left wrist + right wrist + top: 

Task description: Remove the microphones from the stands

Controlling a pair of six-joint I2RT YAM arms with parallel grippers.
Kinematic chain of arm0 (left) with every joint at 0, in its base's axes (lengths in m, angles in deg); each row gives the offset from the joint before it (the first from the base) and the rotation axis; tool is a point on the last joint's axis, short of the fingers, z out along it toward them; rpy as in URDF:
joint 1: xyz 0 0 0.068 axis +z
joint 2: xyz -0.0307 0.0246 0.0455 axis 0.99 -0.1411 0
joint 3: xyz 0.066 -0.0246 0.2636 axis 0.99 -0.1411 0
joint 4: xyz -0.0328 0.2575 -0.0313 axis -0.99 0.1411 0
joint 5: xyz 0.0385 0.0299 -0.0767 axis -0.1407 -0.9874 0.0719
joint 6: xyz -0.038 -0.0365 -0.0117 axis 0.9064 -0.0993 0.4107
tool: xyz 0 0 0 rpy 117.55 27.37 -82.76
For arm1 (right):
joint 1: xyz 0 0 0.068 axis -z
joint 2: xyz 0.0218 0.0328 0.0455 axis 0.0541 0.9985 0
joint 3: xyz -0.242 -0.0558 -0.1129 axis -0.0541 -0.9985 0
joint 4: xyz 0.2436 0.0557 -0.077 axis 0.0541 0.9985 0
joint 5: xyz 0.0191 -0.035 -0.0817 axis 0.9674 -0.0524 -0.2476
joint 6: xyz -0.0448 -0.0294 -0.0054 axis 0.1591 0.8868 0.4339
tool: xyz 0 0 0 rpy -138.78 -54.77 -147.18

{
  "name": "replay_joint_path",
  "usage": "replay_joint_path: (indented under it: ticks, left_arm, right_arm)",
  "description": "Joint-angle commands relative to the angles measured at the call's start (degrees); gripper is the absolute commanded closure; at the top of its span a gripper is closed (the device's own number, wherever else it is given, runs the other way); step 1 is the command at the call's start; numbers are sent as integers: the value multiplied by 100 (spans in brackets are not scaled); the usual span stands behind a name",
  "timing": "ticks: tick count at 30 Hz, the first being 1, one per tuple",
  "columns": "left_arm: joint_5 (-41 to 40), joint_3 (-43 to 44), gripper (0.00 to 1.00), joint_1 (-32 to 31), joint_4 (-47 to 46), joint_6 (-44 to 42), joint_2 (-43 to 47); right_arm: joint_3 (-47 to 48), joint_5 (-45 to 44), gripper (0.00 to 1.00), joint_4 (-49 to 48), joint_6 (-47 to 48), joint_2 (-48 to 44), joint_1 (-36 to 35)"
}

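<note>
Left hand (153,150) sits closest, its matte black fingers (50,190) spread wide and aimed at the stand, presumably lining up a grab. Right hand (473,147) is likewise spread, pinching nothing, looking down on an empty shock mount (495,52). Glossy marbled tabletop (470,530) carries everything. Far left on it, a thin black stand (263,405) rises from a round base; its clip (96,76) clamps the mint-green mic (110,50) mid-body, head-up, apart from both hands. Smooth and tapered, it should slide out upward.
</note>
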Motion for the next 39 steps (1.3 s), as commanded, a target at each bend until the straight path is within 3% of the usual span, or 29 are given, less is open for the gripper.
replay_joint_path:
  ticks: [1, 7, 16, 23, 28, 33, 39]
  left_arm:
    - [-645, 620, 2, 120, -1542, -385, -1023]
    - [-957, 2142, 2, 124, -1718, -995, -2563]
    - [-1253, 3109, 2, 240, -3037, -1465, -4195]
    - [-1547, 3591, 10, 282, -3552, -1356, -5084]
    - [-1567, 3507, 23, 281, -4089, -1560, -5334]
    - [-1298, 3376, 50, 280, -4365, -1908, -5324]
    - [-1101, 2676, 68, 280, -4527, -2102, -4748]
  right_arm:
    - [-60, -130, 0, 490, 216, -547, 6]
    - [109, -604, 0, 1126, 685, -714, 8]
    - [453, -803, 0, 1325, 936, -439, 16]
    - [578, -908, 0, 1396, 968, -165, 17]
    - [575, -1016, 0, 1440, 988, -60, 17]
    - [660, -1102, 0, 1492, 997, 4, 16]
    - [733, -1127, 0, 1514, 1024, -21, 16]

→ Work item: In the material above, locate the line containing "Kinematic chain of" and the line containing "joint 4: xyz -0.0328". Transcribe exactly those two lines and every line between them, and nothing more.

→ Finished exercise:
Kinematic chain of arm0 (left) with every joint at 0, in its base's axes (lengths in m, angles in deg); each row gives the offset from the joint before it (the first from the base) and the rotation axis; tool is a point on the last joint's axis, short of the fingers, z out along it toward them; rpy as in URDF:
joint 1: xyz 0 0 0.068 axis +z
joint 2: xyz -0.0307 0.0246 0.0455 axis 0.99 -0.1411 0
joint 3: xyz 0.066 -0.0246 0.2636 axis 0.99 -0.1411 0
joint 4: xyz -0.0328 0.2575 -0.0313 axis -0.99 0.1411 0

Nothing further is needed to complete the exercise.